嘔吐から歯を守る! 家庭でできる対策

酸蝕歯

病気やストレス,摂食障害,過食嘔吐などで何度も吐いてしまう場合、歯は胃酸によりダメージを受けてしまいます。

以前ブログで、嘔吐により歯が溶ける現象について書きましたが、その後質問などが多かったので今回は嘔吐から歯を守る方法について詳しく書いていきます。

嘔吐直後の歯磨きは要注意!

嘔吐すると口の中がベタついて気持ち悪いので、歯を磨きたくなるかもしれません。

しかし、嘔吐直後の歯磨きは歯を傷つけてしまう可能性が高いので要注意です!

嘔吐した直後に噛んだり歯ぎしりをすると歯がキシキシ鳴ったり、歯の表面がガサガサになることがあります。

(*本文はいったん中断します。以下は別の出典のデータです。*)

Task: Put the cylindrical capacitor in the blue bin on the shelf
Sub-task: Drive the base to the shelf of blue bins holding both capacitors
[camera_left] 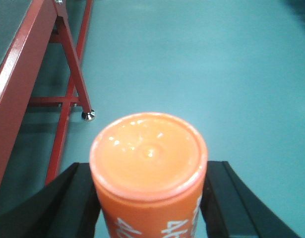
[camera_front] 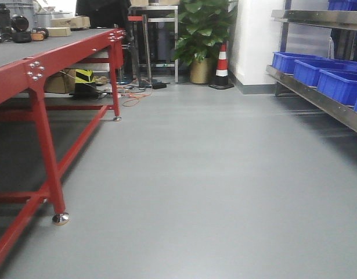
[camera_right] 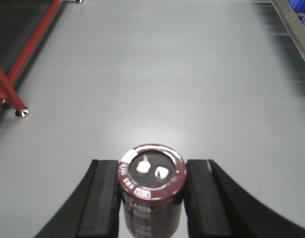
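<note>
In the right wrist view my right gripper is shut on the cylindrical capacitor, a short dark cylinder with white print and two silvery terminals on top, held upright over the grey floor. My left gripper is shut on an orange cylinder with white lettering. In the front view the steel shelf runs along the right side with blue bins on its lower tier. Neither gripper appears in the front view.
A red-framed workbench stands on the left with boxes and dark items on top; its leg foot shows in the right wrist view. A traffic cone, a potted plant and floor cables lie at the far end.
</note>
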Controlling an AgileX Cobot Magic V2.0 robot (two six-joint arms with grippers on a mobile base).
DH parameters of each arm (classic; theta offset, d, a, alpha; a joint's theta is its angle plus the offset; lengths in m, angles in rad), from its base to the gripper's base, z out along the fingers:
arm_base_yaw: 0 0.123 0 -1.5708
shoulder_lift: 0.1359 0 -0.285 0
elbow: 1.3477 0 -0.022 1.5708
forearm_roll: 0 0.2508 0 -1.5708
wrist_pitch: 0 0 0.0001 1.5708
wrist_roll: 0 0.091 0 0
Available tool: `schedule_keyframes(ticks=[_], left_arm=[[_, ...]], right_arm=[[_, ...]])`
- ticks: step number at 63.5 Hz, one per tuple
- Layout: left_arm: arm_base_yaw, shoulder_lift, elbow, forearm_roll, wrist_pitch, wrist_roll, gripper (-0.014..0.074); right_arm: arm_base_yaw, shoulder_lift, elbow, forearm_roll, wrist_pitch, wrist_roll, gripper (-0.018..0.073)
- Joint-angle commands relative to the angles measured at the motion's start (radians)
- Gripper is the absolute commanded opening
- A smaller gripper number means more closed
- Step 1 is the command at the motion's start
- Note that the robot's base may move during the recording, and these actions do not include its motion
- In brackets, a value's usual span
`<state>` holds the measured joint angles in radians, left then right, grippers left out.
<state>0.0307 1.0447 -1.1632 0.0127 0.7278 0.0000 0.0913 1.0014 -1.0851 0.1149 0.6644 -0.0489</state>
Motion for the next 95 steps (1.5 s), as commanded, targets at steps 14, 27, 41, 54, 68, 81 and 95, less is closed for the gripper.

これは歯の表面を覆う唾液由来のタンパク質が失われているのと、胃酸により歯が溶けて脱灰(だっかい)しているためです。

この時、歯の表面は非常に傷つきやすい状態になっているため、歯磨きをしてしまうと歯が削れてしまう恐れがあります

特に研磨材入りの歯磨き粉を使えば傷だらけになってしまいますので、できる限り使用しないようにしてください。

もし、吐いたカスなどが歯に挟まって口をゆすぐだけでは取れない場合は、歯磨き粉をつけずに水だけで優しく磨くか、研磨材の入っていない歯磨き粉を使用してください。

嘔吐したらまずは水で口をゆすぐ

嘔吐直後には、口の中に吐いたカスが残っています。

これらのカスは胃酸を含み、歯にとても悪いので、まずは水で口をゆすいでカスを完全に洗い流してください。

酸を中和する重曹うがい

重曹うがいはアルカリ性の重曹を溶かした水でうがいをします。

アルカリにより口の中に残っている酸を中和するので、普通の水でうがいするよりも歯を守る効果が高いです。

上記のサイトにも書いてありますが、食用の重曹 小さじ1杯(3g)を500mlの水に溶かすだけなので、簡単に作れます。

作り置きして、嘔吐したらすぐ使えるよう常備しておくと良いです。

ガムを噛んで唾液の分泌を促進する

ガムを噛むと唾液が大量に分泌されます。

唾液はカルシウムを含んでおり、歯の再石灰化を促進させます。

また、唾液に含まれるタンパク質が歯をコーティングして酸から守ります。

砂糖の入っているガムや、酸っぱい味のガムは逆効果なので注意してください。

嘔吐後に噛むガムは、キシリトール等のシュガーレスにしてください。

オススメのガムは、グリコのPOs-Ca(ポスカ)です。

POs-Ca は歯の成分と同じリン酸カルシウムを含んでいるため、歯の再石灰化にとても優れています。

さらに、歯を強化するためフッ素を配合したPOs-Ca F という製品もあります。こちらは歯科医院専売ですが、ネットでも買うことができます。

普段からフッ素入りの歯磨き粉を使って歯を強化する

フッ素を使うと、歯の耐酸性が向上して歯が溶けにくくなります。

普段からフッ素入りの歯磨き粉で歯を磨くことで、嘔吐しても溶けにくい歯になります。

歯磨き粉に含まれるフッ素には

  • NaF(フッ化ナトリウム)
  • MFP(モノフルオロリン酸ナトリウム)

の2種類がありますが、フッ化ナトリウムの方が歯に取り込まれやすいので、成分にNaFのある物が良いです。

フッ素の量ですが、現在は最高でフッ素濃度1450ppmの製品が出てます。

なるべくフッ素濃度の高い物を使ってください。

オススメはライオン チェックアップ ジェルです。

こちらの歯磨き粉はフッ素が1450ppm入っているうえに研磨剤不使用なので、歯にとても優しい製品です。

まとめ

嘔吐した際に家庭でできることを挙げてみました。

順番に流れをかくと

  1. 口をゆすいでカスを洗い流す
  2. 重曹うがいで口の中の酸を中和
  3. ガムを噛んで唾液を出し歯を保護
  4. フッ素入り歯磨き粉で歯質強化

となります。

今回は家庭でできる事についてでしたが、次回は歯科医院で行う治療について説明します。